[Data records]
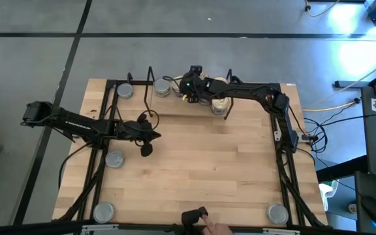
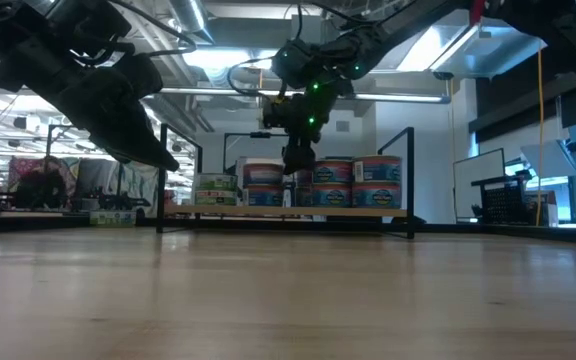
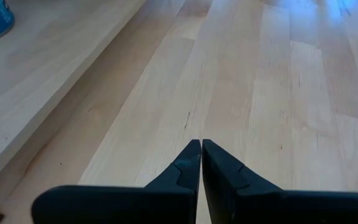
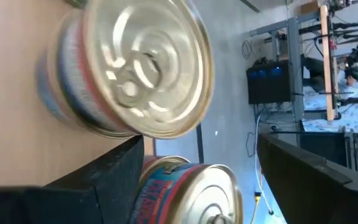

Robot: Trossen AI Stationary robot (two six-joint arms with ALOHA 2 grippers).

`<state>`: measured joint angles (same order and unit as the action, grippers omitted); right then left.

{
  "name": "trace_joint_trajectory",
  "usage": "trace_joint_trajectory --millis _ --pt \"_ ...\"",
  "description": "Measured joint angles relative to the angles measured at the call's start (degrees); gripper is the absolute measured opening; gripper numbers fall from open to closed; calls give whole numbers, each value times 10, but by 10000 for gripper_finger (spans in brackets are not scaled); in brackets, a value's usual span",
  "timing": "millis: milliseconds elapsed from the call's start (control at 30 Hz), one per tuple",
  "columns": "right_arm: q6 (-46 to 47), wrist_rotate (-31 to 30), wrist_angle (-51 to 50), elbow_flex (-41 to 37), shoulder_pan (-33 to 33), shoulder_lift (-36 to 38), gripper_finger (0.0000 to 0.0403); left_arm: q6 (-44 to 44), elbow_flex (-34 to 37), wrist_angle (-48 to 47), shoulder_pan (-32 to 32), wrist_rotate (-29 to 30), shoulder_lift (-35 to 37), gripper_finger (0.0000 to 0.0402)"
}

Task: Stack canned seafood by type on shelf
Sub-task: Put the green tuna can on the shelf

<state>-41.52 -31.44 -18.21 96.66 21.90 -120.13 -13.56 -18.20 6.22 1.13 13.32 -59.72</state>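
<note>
Right gripper hangs over the shelf at the far edge of the table, fingers spread wide. In its wrist view a gold-lidded tin sits between the two fingers, but we cannot tell whether they touch it. We judge it is either setting this tin into its group or about to lift it; the open spread leaves room to clear the neighbouring tin just beside.

On the shelf, the low view shows tins already stacked two high, blue-labelled ones on one side and a paler pair apart on the other, so sorting by type looks well along.

Left gripper waits above bare table, well short of the shelf, fingers pressed together and holding nothing.

Loose silver-lidded tins remain: one near the left arm, two at the near corners, one at the far left corner. A person's hand shows at the near edge. The shelf's upright end frames could hinder a sideways approach.
</note>
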Motion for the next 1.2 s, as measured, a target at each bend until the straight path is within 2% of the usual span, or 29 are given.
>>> trace_joint_trajectory --millis 200,267,467,533,633,733,833,967,1100,1200 --pt "0 11 -19 0 -48 27 308 0 0 0 0 0 0 13" --pt "27 41 -44 0 -79 47 308 0 0 1 0 0 0 13" --pt "118 254 -149 1 -158 83 308 6 0 9 -1 0 0 13" --pt "135 301 -180 -3 -179 83 308 20 0 26 -5 0 0 18" --pt "143 316 -185 -47 -211 83 308 48 -3 34 -9 0 0 45" --pt "167 281 -188 -101 -235 81 308 85 -19 26 -13 0 0 92" --pt "214 250 -179 -148 -250 81 308 111 -74 -59 -11 -1 1 143" --pt "283 237 -175 -201 -266 81 308 78 -181 -266 12 -21 -5 187" --pt "327 229 -113 -257 -279 82 307 -38 -245 -444 64 -32 -20 199" --pt "336 230 -29 -291 -284 85 307 -149 -253 -555 109 -76 -29 200"
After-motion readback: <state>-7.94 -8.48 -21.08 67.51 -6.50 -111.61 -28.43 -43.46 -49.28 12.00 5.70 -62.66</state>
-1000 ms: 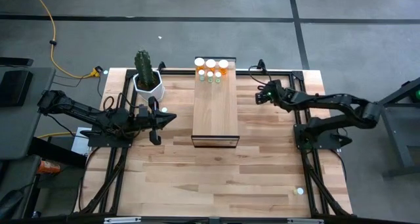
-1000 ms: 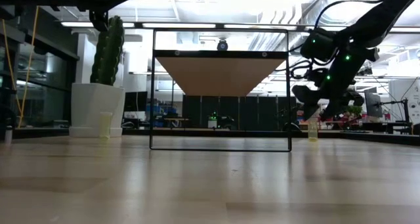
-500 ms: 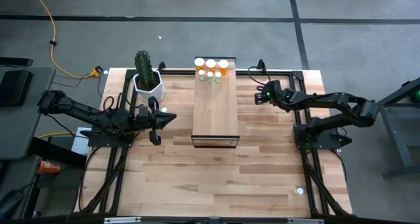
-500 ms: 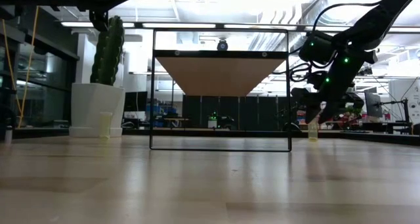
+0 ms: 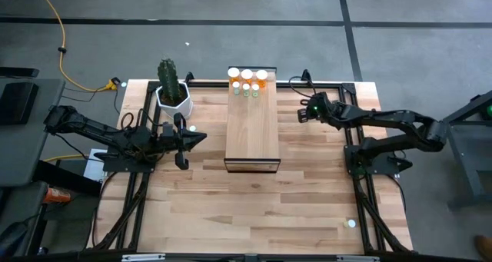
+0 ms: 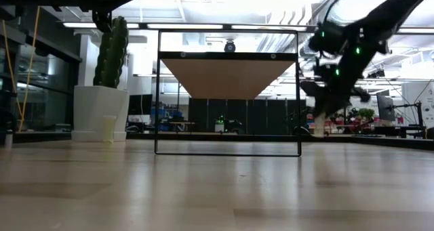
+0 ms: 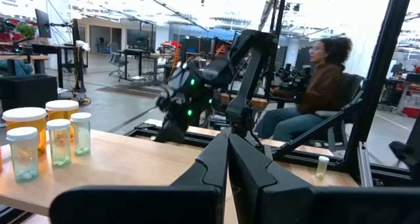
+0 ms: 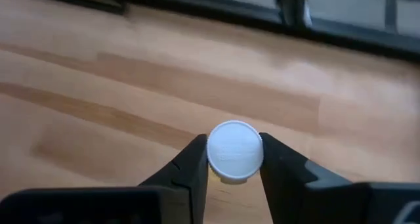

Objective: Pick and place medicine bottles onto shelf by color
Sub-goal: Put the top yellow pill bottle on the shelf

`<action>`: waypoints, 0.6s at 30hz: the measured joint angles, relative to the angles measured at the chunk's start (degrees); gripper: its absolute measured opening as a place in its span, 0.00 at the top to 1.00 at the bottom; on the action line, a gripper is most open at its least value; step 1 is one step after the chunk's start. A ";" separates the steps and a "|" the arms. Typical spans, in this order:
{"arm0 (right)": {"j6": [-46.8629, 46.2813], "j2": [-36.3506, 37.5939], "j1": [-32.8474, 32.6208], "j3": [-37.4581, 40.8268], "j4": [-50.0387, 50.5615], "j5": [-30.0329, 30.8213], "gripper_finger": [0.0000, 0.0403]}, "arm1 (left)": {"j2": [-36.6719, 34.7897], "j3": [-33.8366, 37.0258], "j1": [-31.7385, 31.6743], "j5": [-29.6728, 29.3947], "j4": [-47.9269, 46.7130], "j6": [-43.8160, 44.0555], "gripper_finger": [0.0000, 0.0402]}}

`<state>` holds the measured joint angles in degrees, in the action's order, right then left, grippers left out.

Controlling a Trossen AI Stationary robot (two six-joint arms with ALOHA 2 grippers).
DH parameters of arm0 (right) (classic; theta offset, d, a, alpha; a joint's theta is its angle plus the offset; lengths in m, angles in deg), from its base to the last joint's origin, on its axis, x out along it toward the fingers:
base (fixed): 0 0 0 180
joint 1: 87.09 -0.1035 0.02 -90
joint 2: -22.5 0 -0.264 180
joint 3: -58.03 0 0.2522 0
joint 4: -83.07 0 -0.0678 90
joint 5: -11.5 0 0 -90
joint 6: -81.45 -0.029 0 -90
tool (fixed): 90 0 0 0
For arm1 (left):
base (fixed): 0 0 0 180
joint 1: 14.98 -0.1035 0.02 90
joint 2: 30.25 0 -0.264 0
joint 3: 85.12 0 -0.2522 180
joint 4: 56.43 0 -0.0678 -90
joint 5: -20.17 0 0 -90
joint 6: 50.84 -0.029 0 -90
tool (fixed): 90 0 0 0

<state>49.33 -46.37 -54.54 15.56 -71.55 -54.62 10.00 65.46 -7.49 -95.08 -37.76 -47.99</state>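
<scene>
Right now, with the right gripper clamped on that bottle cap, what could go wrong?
The right gripper holds the small bottle only by its round white cap, so it could slip or swing on the lift. The bottles on the shelf stand crowded at the shelf's far end; setting this one down may topple them.

My right gripper point(image 8: 234, 159) has black jaws, and between them sits a bottle cap point(image 8: 235, 150) of plain white. Under it my desk point(image 8: 98, 79) runs in pale honey-coloured planks with darker brown grain streaks. The shelf point(image 5: 252, 127) has a light wood top over a black frame. On it, the medicine bottles point(image 7: 46, 138) show orange bodies or pale green-yellow ones, all with white caps. The cactus point(image 5: 168, 77) is dark green in a white pot point(image 5: 175, 102). My left gripper point(image 7: 227, 158) is black too. A yellow cable point(image 5: 58, 43) crosses the grey floor point(image 5: 231, 4).
</scene>
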 joint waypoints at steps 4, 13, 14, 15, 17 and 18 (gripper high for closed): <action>2.18 4.52 -2.87 -5.22 7.16 -0.06 0.74 | 0.00 0.00 0.00 0.00 -0.02 0.00 0.99; 8.69 7.10 -18.04 -22.70 17.41 0.36 0.74 | 0.00 0.00 -0.01 0.00 0.00 0.04 0.99; 9.34 6.20 -19.68 -24.31 17.56 0.72 0.74 | 0.00 0.00 0.00 0.00 0.00 0.04 0.99; 10.08 5.00 -21.21 -25.88 17.76 1.24 0.74 | 0.00 0.00 0.00 0.00 0.00 0.07 0.99; 11.55 1.93 -23.92 -28.93 17.66 2.30 0.74 | 0.00 0.00 -0.02 0.00 0.00 0.09 0.99; 12.51 0.02 -24.97 -30.43 17.68 2.79 0.74 | 0.00 0.00 0.00 0.02 0.02 0.13 0.99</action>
<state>61.84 -46.35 -79.51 -14.88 -53.87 -51.83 10.00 65.46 -7.49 -95.07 -37.75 -47.87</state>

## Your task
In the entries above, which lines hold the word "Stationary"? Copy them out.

## Expected answer
Robot: Trossen AI Stationary robot (two six-joint arms with ALOHA 2 grippers).
Controlling a Trossen AI Stationary robot (two six-joint arms with ALOHA 2 grippers).

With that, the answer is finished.